I think it is roughly right that the market is efficient, which makes it very hard to beat merely by being an intelligent investor. But I don’t think it’s totally efficient at all. And the difference between being totally efficient and somewhat efficient leaves an enormous opportunity for people like us to get these unusual records. It’s efficient enough, so it’s hard to have a great investment record. But it’s by no means impossible. Nor is it something that only a very few people can do. The top three or four percent of the investment management world will do fine.

If you stop to think about it, civilized man has always had soothsayers, shamans, faith healers, and God knows what all. The stock picking industry is four or five percent super rational, disciplined people, and the rest of them are like faith healers or shamans.

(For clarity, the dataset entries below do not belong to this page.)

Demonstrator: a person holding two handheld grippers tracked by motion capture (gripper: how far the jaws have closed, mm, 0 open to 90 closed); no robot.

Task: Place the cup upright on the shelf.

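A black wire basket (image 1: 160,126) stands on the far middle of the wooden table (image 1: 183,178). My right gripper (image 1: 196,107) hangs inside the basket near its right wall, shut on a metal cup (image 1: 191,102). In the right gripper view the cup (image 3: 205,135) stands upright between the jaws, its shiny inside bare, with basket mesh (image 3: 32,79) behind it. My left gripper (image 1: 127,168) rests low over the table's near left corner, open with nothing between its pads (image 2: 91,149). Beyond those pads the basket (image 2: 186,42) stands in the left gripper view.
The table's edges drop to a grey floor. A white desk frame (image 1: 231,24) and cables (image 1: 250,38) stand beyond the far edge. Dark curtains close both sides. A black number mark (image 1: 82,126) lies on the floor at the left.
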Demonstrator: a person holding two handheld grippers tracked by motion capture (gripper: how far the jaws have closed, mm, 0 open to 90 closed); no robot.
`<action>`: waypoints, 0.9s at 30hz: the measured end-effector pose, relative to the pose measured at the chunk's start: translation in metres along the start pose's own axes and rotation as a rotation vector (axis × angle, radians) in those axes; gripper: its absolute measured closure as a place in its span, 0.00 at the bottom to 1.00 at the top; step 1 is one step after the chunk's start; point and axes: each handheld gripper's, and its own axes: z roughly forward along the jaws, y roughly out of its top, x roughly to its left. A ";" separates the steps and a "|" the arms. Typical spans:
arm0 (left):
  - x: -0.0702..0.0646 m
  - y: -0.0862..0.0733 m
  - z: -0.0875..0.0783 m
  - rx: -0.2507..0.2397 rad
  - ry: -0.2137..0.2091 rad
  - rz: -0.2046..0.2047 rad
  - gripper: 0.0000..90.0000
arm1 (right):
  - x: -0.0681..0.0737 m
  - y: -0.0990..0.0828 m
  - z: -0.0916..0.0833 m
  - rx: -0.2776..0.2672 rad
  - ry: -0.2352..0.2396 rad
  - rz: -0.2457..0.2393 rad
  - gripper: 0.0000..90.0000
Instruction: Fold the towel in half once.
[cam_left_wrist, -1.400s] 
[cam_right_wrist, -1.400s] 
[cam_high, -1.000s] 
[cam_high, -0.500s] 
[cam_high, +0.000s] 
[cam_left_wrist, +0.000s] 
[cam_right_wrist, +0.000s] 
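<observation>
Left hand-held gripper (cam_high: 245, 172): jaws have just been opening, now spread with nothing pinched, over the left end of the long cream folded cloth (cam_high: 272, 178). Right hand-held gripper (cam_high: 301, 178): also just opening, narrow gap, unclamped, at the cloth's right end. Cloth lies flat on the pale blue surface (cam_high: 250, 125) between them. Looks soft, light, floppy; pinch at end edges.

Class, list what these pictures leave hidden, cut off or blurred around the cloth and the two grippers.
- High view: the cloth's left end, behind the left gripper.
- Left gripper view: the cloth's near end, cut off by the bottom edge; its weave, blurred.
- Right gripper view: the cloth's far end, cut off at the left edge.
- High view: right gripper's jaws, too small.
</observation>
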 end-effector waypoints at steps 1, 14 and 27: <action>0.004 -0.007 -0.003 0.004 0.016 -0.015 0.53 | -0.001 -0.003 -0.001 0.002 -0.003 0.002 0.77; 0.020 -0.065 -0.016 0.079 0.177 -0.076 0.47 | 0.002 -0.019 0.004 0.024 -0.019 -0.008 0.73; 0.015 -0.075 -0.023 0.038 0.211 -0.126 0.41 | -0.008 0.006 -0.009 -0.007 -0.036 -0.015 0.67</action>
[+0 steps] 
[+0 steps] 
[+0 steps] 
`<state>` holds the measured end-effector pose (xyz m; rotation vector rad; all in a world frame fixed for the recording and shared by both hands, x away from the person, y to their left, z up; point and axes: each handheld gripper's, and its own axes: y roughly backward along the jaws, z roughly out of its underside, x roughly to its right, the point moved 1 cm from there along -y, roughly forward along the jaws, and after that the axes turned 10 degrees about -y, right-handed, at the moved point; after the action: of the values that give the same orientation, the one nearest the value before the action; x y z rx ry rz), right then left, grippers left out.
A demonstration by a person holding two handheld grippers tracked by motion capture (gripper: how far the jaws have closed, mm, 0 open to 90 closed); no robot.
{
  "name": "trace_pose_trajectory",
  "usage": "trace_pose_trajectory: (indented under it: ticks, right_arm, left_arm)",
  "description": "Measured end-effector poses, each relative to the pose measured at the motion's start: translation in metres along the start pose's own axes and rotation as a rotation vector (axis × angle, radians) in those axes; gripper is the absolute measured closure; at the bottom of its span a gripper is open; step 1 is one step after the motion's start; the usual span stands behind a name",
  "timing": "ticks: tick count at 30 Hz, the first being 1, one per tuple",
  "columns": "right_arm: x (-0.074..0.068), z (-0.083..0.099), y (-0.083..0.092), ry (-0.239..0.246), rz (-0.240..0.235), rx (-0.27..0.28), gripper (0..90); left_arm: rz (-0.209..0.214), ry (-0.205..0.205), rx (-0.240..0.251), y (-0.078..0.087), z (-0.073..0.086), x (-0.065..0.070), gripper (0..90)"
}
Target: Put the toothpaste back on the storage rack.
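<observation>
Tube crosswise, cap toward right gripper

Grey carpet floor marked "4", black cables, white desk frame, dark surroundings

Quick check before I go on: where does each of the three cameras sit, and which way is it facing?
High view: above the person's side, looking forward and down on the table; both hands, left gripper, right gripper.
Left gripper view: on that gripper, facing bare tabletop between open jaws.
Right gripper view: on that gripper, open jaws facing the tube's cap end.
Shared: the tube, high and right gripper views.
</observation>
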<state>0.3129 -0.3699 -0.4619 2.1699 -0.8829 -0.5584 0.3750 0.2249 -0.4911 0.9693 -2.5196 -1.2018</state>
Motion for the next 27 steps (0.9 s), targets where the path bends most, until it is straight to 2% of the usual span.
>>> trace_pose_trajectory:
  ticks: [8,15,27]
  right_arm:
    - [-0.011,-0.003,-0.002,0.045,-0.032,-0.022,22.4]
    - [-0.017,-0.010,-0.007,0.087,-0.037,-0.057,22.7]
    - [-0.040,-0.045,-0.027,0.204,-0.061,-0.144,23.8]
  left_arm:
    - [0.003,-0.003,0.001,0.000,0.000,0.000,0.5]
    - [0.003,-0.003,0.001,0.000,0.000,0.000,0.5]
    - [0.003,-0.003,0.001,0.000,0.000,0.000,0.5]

And that’s just the way it is, I’m afraid. It’s nice that they keep an image of being constructive, sensible people when they’re really would-be faith healers. It keeps their self respect up.

Bottom line. In stock market investing, most of us lack an edge and thus should stick with index funds. But we all like to think we have some edge, so maybe a 5% or 10% fun money allocation is acceptable. Anything higher would be claiming to have some crazy, unreasonable edge. I would say it also depends on how aggressively your fun money is managed. Berkshire Hathaway stock is relatively low risk. Mine is invested in short-term loans backed by real estate with conservative loan-to-value ratios and a target return of 7%. The latest cryptocurrency promoted by celebrities on social media? Not low risk.